Jürgen Dräger, Tobias Müller
Schrifttum:
Hoffmann, Die Beteiligung an KapGes als WG sui generis, FS Welf Müller, 2001, 631.
Rn. 676
Stand: EL 175 – ET: 09/2024
Der Beteiligung an KapGes kommt steuerlich unstreitig WG-Eigenschaft zu. Allerdings muss man den besonderen Charakter dieses WG in bilanzrechtlicher und steuerökonomischer Sicht berücksichtigen. Beteiligungen repräsentieren in der Bilanz eine Art derivativen Produktes, stellen also einen Vermögenswert dar, der seinen "eigentlichen Wert" aus anderen Vermögenswerten ableitet. Diese "anderen" Vermögenswerte (der Beteiligungsgesellschaft) werden ihrerseits wieder in einer Bilanz, also unter Gegenüberstellung von WG und Verbindlichkeiten, abgebildet. "Körperlich" handelt es sich bei der "Beteiligung" allenfalls um ein Stück Papier, dessen Wert eben durch das Vermögen der Beteiligungsgesellschaft (abgebildet in einer Bilanz) repräsentiert wird.
Rn. 677
Stand: EL 175 – ET: 09/2024
Man kann aus dieser Feststellung eine Art Vervielfältigungseffekt der Beteiligung ableiten (Hoffmann, Die Rechtsbeziehungen zwischen GmbH und ihren Gesellschaftern, insb deren Einlagen, Bd 20 der Veröffentlichungen der DJStG, 1997, 141, 154). Aus Sicht der Bilanzierung lässt sich dieser Effekt wie folgt darstellen (auf der Grundlage von Wolfgang Kessler, Euroholding, 1996, 20):
Das Schema zeigt die "indirekte" Gründung eines aktiv tätigen Unternehmens (hier "Enkel"). Statt direkt in das Unternehmen zu investieren, hat der betreffende Investor einen dreistufigen Aufbau gewählt. Die Darstellung soll dabei auch wiedergeben, dass mit einem einmaligen Investitionsvolumen (hier EUR 100) im Grunde genommen unter Vernachlässigung von Gründungskosten eine unendliche Beteiligungskette von Unternehmen "nach unten" geschaffen werden kann. Es entstehen nachgeschaltet eigene Rechnungslegungs- und Steuersubjekte (in Form einer KapGes), eigentlich "gewirtschaftet" wird lediglich bei der (im Schema) Enkelunternehmung.

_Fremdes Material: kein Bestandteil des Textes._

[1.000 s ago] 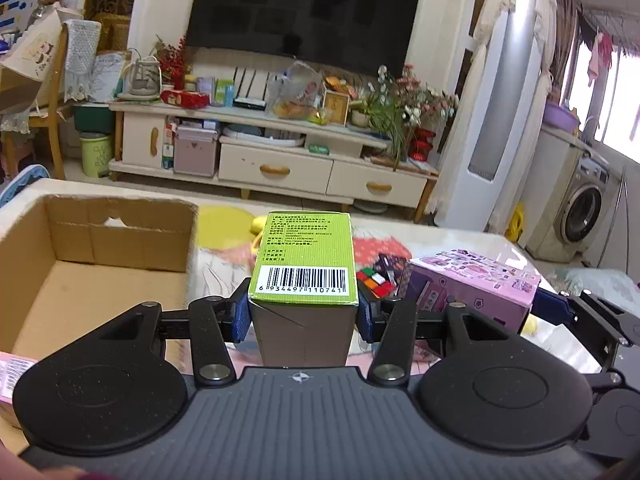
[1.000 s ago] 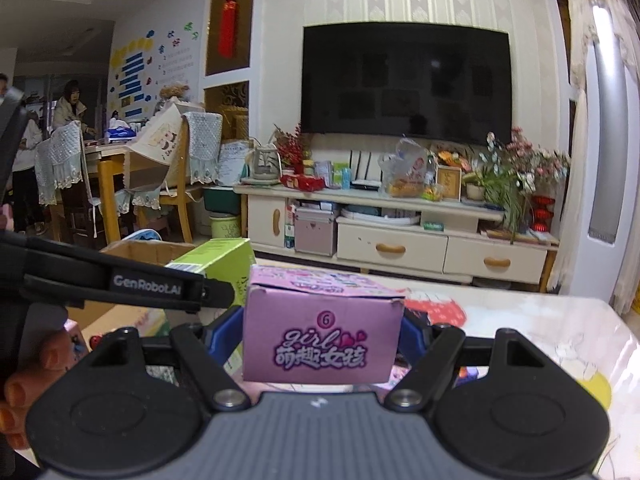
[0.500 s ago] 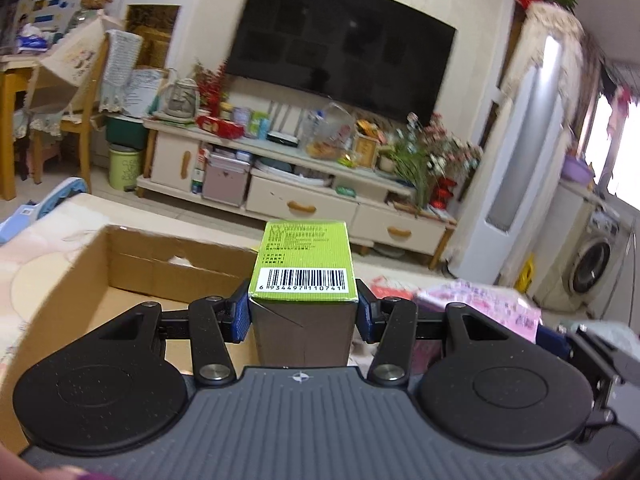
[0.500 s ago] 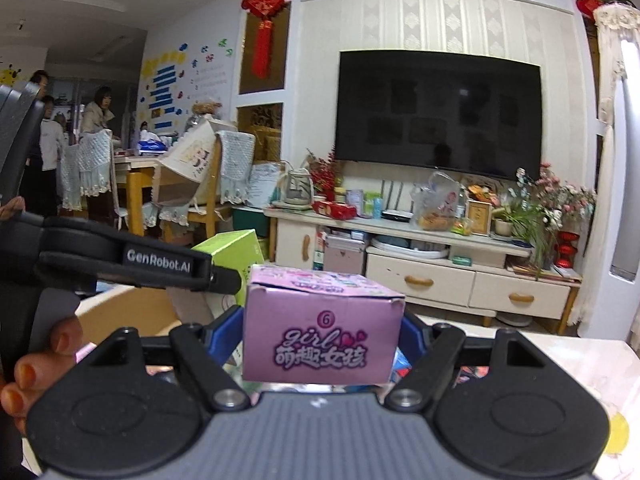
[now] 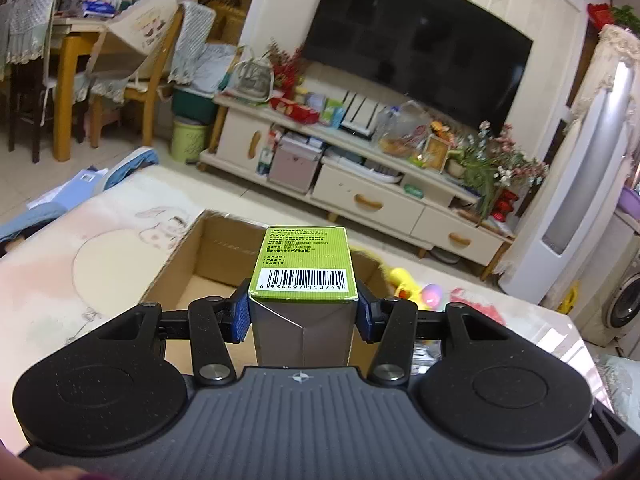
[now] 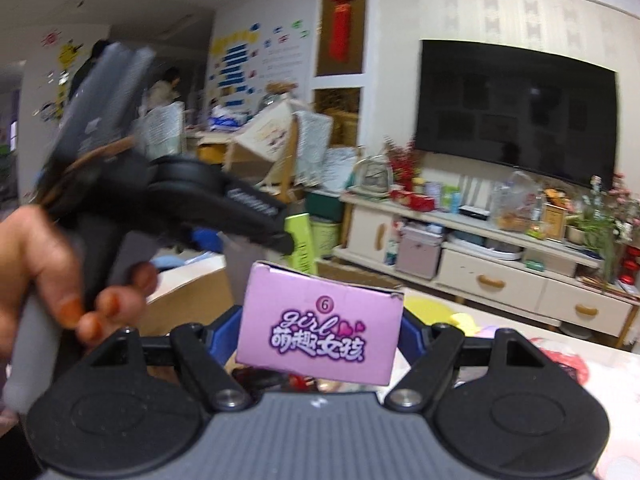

Aus dieser steuerökonomisch motivierten Darstellung folgt auch unmittelbar die dem Grunde nach bestehende mehrfache Zugriffsmöglichkeit des Fiskus auf einen ökonomischen Gewinn, sobald dieser etwa durch Gewinnausschüttung nach oben, das heißt zur Tochter- und weiter zur Muttergesellschaft gereicht wird. Und umgekehrt folgt die Möglichkeit einer mehrfachen steuerlichen Berücksichtigung von Verlusten aus dem aktiven Geschäft, soweit sich dieser Verlust im Beteiligungswert der Tochter- und dann auch der Mutterunternehmung niederschlägt. So gesehen stellt die Bilanzposition "Beteiligungen" (an KapGes) eine Art Scharnier zwischen zwei Besteuerungssubjekten bzw -ebenen dar.